Albert Mathieu, der berühmte Pariser Internist, hatte die Kranken seiner Tuberkuloseabteilung glauben gemacht, er habe ihnen ein absolut wirksames Wundermittel gegen ihre Leiden verabreicht. Der Erfolg? Bei sämtlichen Kranken Aufhören des Nachtschweißes, nachlassen des Hustens, Hebung des Appetits und sogar physische Besserung der erkrankten Lungenpartien. Nach kurzer Zeit Gewichtszunahmen bis zu drei Kilogramm. Und dabei war jenes „Wundermedikament“ nur – Zuckerwasser gewesen! Angesichts solch physischer Macht der Einbildung versteht man die Furcht der davoser Ärzte, Thomas Manns „Zauberberg“ könnte in die Hönde ihrer Patienten gelangen. Sie fürchten dies gerade um der genialen, suggestiven Kraft willen, mit der der Dichter da die negative Seite der Krankheit schildert.
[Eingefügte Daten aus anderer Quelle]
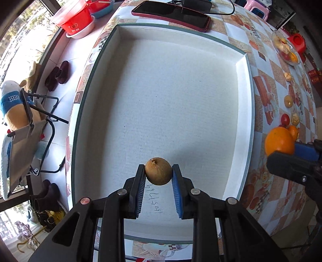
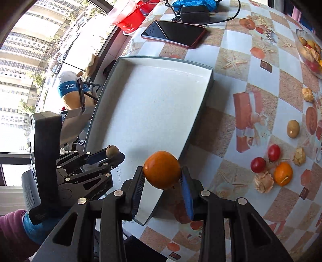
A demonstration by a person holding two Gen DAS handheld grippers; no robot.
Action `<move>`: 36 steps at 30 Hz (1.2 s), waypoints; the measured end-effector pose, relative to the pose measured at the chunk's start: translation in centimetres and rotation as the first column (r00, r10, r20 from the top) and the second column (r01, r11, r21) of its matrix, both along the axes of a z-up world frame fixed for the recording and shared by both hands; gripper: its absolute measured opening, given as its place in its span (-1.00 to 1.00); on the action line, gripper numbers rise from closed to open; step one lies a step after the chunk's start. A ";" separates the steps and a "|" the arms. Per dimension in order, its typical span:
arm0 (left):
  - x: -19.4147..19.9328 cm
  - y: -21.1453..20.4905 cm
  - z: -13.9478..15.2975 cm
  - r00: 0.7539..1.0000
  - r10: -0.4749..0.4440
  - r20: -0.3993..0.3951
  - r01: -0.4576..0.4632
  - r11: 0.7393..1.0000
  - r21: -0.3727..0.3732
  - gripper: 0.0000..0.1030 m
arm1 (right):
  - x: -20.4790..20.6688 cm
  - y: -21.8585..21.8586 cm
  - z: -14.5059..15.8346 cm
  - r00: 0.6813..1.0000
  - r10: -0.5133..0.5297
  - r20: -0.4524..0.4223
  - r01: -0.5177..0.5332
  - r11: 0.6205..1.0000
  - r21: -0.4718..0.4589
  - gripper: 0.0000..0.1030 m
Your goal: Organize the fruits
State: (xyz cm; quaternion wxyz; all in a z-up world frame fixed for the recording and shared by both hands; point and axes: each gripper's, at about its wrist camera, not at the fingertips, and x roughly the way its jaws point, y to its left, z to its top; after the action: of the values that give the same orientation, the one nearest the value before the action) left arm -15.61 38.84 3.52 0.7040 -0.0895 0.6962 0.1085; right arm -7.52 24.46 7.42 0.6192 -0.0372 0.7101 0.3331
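My left gripper (image 1: 158, 171) is shut on a small brown round fruit (image 1: 158, 171), held above the near part of a shallow white box lid (image 1: 161, 96) with nothing lying in it. In the right wrist view that left gripper (image 2: 112, 154) with the brown fruit (image 2: 112, 151) hangs over the lid's near left corner. My right gripper (image 2: 162, 171) is shut on an orange (image 2: 162, 169), just above the lid's near right edge (image 2: 193, 133). The left wrist view shows the orange (image 1: 278, 141) right of the lid.
On the patterned tablecloth to the right lie two red fruits (image 2: 265, 159), a small orange (image 2: 282, 173), a brown fruit (image 2: 292, 129) and peel scraps (image 2: 262, 181). A glass fruit bowl (image 2: 310, 52) stands far right. A phone (image 2: 174, 33) and charger (image 2: 194, 12) lie beyond the lid.
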 end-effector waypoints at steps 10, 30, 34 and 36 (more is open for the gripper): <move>-0.8 -0.1 -1.2 1.000 -0.007 -0.007 0.007 0.999 -0.047 0.32 | -0.2 3.5 -3.5 0.997 0.046 -0.069 -0.051 0.996 -0.069 -0.27; 4.7 -12.4 2.8 0.956 -0.274 0.108 0.282 0.957 -0.067 0.52 | 3.5 -17.9 -1.3 0.934 -0.310 0.180 0.351 0.892 -0.285 1.00; 5.6 -15.0 2.3 0.947 -0.308 0.091 0.315 0.946 -0.077 0.52 | 2.8 -23.3 -3.3 0.914 -0.379 0.145 0.406 0.839 -0.362 1.00; 5.9 -15.9 2.2 0.945 -0.316 0.085 0.322 0.944 -0.072 0.52 | 2.4 -25.2 -4.0 0.902 -0.411 0.132 0.429 0.822 -0.376 1.00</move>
State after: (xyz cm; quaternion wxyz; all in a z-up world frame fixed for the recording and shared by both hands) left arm -9.66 22.95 5.72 0.7326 -0.0093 0.6795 -0.0397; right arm -5.11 -0.76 3.39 0.6727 -0.0121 0.7389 0.0372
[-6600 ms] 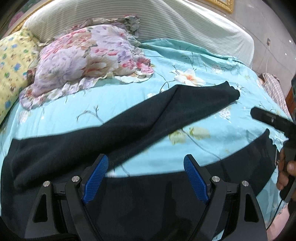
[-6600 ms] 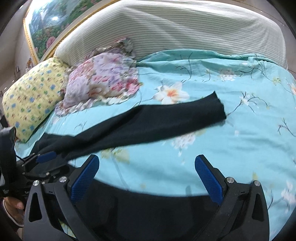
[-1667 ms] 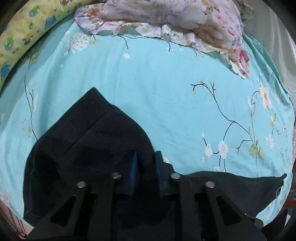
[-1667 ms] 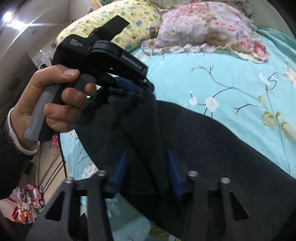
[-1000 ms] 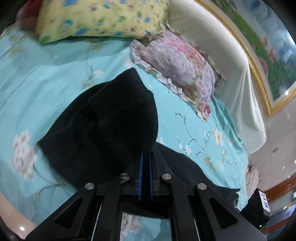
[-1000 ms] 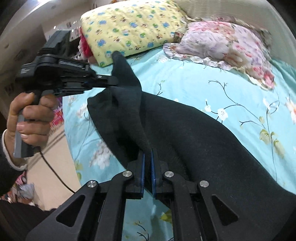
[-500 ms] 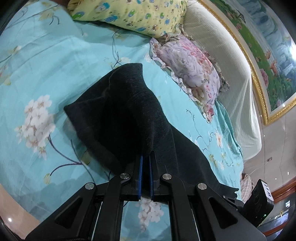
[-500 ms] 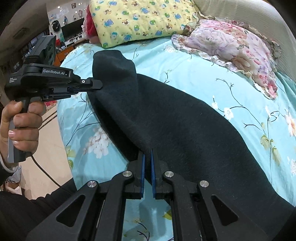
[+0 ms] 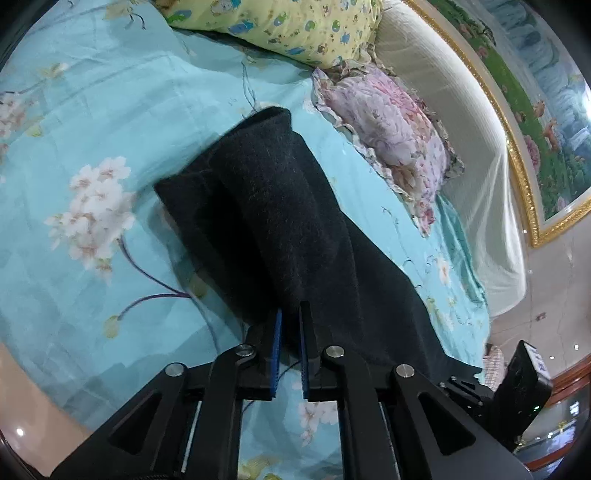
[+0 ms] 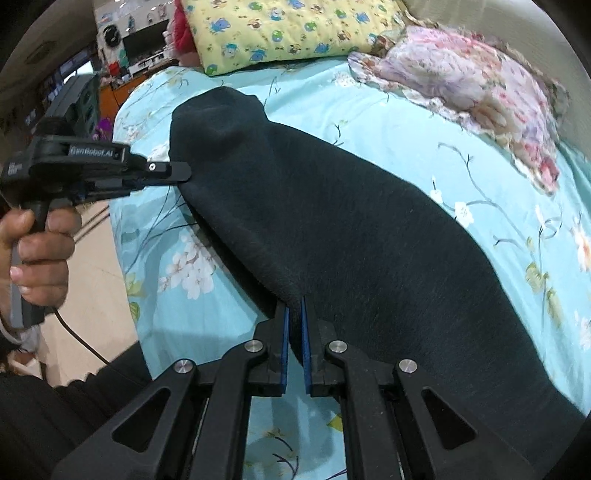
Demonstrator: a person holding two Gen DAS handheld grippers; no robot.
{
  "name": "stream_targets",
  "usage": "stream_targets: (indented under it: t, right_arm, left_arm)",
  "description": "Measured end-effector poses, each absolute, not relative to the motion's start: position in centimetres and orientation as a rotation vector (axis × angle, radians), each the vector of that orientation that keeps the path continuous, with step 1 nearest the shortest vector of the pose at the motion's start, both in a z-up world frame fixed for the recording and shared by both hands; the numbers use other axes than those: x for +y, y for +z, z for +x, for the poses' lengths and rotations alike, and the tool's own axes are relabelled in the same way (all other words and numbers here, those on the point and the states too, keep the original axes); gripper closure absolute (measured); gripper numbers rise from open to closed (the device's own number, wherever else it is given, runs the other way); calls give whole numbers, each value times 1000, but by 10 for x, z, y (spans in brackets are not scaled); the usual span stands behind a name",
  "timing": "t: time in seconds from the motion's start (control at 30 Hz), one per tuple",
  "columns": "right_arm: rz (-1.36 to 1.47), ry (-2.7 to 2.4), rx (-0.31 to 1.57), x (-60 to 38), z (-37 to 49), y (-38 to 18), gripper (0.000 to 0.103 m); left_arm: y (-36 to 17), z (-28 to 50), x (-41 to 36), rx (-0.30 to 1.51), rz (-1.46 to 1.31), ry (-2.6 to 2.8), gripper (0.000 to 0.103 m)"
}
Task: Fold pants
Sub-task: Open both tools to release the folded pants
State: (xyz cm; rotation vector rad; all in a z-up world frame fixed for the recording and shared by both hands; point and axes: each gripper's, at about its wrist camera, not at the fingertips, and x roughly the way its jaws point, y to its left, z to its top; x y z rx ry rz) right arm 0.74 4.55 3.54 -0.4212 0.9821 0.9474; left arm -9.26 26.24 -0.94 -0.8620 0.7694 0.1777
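Note:
The black pants (image 9: 295, 229) lie stretched across the turquoise flowered bedsheet (image 9: 92, 122), with one leg laid over the other. My left gripper (image 9: 290, 321) is shut on the near edge of the pants at the waist end. It also shows in the right wrist view (image 10: 177, 173), pinching the pants' left edge. My right gripper (image 10: 294, 314) is shut on the near edge of the pants (image 10: 351, 229) further along. Its body shows at the lower right of the left wrist view (image 9: 517, 384).
A yellow patterned pillow (image 10: 280, 29) and a pink flowered pillow (image 10: 461, 70) lie at the head of the bed. A striped headboard cover (image 9: 443, 92) stands behind. The bed's near edge and beige floor (image 10: 92, 266) are at the left.
Both grippers went from open above the spread legs to shut on the pants. One leg now lies over the other, and the pants have been pulled straighter along the bed.

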Motion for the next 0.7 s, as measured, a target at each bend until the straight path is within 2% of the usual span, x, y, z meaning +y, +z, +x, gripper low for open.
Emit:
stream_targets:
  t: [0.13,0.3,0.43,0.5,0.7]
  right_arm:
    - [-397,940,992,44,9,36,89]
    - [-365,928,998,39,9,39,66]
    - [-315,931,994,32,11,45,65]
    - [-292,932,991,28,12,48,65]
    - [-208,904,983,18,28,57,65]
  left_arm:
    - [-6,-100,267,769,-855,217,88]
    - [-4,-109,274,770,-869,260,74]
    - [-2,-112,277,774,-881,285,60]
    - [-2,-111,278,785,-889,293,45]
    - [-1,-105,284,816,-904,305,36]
Aber die heftigen Vorwürfe, die darum von ärztlicher Seite gegen Thomas Mann erhoben werden, überschreiten dennoch oft die zulässigen Grenzen. Wenn etwa ein angesehener Mediziner in einem Davoser internationalen Ärztekurs erklärte, Manns „Zauberberg“ sei „ein unnützes Buch“, so übersah der gelehrte, daß es nicht Aufgabe der Kunst sein könne, außer ästhetischen und Erkenntniswerten auch noch praktisch nützliche Nebenresultate zu liefern. Kunst ist autonom, sie darf nicht fremden Gesetzen unterworfen werden, seien diese auch so heilig, wie die der menschlichen Wohlfahrt. Nur Eines – so glaube ich – dürfte man dem Künstler zu bedenken geben: Kunst ist Synthese des Lebens. Als solche aber müsste sie sowohl die Thesis wie die Antithesis des Lebens unter sich begreifen und nicht bloß die Antithesis allein!
Die schöne Literatur als Gefahr für den Arzt? Bedeutet das nicht Kapitulation vor der alten, charlatanhaften Suggestionstherapie? Ich glaube nicht. Was in Davos angestrebt wird, ist ja nicht Heilung durch den Geist. Aber auch nicht Heilung ohne den Geist!